Wang Changzhong, Hu Qinghua, Wang Xizhao, Chen Degang, Qian Yuhua, Dong Zhe
IEEE Trans Neural Netw Learn Syst. 2018 Jul;29(7):2986-2999. doi: 10.1109/TNNLS.2017.2710422. Epub 2017 Jun 23.
Feature selection is viewed as an important preprocessing step for pattern recognition, machine learning, and data mining. Neighborhood is one of the most important concepts in classification learning and can be used to distinguish samples with different decisions. In this paper, a neighborhood discrimination index is proposed to characterize the distinguishing information of a neighborhood relation. It reflects the distinguishing ability of a feature subset. The proposed discrimination index is computed by considering the cardinality of a neighborhood relation rather than neighborhood similarity classes. Variants of the discrimination index, including joint discrimination index, conditional discrimination index, and mutual discrimination index, are introduced to compute the change of distinguishing information caused by the combination of multiple feature subsets. They have the similar properties as Shannon entropy and its variants. A parameter, named neighborhood radius, is introduced in these discrimination measures to address the analysis of real-valued data. Based on the proposed discrimination measures, the significance measure of a candidate feature is defined and a greedy forward algorithm for feature selection is designed. Data sets selected from public data sources are used to compare the proposed algorithm with existing algorithms. The experimental results confirm that the discrimination index-based algorithm yields superior performance compared to other classical algorithms.
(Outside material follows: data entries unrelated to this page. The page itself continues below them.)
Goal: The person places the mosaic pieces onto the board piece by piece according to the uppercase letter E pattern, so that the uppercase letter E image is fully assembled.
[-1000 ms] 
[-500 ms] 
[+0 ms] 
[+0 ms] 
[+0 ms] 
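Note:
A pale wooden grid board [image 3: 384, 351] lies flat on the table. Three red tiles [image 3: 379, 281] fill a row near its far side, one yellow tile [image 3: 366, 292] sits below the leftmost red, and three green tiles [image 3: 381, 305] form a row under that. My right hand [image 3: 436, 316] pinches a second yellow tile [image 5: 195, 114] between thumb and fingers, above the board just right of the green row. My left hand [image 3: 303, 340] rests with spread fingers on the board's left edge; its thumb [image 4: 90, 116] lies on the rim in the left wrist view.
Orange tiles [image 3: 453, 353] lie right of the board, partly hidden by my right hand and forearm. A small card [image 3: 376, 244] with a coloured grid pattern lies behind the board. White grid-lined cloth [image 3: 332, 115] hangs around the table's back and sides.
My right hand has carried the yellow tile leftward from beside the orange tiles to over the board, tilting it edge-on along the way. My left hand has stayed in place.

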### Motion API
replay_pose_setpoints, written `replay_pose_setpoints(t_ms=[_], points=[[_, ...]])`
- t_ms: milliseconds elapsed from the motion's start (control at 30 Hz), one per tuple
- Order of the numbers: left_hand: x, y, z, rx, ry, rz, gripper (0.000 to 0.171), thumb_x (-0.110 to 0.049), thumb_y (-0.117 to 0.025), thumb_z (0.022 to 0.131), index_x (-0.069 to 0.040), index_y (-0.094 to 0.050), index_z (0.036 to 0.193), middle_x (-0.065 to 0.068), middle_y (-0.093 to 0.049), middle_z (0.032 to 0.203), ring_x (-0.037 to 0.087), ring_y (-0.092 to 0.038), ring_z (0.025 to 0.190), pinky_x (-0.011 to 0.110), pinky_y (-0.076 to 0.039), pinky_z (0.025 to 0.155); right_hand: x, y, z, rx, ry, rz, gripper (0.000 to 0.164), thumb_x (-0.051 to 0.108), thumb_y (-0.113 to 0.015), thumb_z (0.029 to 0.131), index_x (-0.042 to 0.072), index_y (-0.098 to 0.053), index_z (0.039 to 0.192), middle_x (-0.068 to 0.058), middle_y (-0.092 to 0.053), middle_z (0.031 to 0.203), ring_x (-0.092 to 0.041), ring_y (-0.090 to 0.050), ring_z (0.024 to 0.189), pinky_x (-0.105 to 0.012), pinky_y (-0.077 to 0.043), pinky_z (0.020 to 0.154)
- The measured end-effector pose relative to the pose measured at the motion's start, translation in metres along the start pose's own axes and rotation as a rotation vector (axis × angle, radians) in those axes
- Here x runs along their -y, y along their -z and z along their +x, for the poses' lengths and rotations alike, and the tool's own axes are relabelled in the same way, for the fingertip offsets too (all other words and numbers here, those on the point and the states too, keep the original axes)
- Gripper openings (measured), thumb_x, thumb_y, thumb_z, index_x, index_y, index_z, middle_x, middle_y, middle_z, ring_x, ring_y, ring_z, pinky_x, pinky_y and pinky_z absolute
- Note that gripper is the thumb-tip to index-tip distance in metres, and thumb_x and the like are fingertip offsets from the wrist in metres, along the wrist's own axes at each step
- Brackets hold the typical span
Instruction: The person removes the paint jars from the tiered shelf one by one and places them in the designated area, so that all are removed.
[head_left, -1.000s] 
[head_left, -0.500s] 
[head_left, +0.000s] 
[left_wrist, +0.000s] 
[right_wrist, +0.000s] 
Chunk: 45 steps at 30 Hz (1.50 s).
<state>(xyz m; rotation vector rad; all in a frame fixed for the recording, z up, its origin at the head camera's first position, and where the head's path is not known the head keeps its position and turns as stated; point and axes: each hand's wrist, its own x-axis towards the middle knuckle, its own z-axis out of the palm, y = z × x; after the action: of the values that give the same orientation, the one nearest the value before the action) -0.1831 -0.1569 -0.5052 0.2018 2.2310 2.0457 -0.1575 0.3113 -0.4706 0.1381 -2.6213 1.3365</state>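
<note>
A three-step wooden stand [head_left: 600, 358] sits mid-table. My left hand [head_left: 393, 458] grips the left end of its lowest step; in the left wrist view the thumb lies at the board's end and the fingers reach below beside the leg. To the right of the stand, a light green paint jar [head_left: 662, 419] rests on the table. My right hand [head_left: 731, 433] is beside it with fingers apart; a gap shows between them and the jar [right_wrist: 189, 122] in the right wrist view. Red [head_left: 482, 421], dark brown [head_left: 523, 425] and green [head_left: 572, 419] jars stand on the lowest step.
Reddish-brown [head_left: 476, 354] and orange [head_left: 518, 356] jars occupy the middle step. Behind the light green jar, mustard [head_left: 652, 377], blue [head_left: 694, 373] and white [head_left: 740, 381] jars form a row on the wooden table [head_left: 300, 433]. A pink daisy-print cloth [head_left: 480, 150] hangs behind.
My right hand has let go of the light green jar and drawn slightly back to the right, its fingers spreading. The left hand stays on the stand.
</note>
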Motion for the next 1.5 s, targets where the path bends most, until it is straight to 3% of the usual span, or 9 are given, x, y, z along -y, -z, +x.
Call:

特征选择被视为模式识别、机器学习和数据挖掘的重要预处理步骤。邻域是分类学习中最重要的概念之一,可用于区分具有不同决策的样本。本文提出了一种邻域判别指标来表征邻域关系的区分信息。它反映了特征子集的区分能力。所提出的判别指标是通过考虑邻域关系的基数而不是邻域相似类来计算的。引入了判别指标的变体,包括联合判别指标、条件判别指标和互判别指标,以计算多个特征子集组合引起的区分信息变化。它们具有与香农熵及其变体相似的性质。在这些判别度量中引入了一个名为邻域半径的参数,以处理实值数据的分析。基于所提出的判别度量,定义了候选特征的显著性度量,并设计了一种贪婪前向特征选择算法。从公共数据源中选择的数据集用于将所提出的算法与现有算法进行比较。实验结果证实,基于判别指标的算法比其他经典算法具有更好的性能。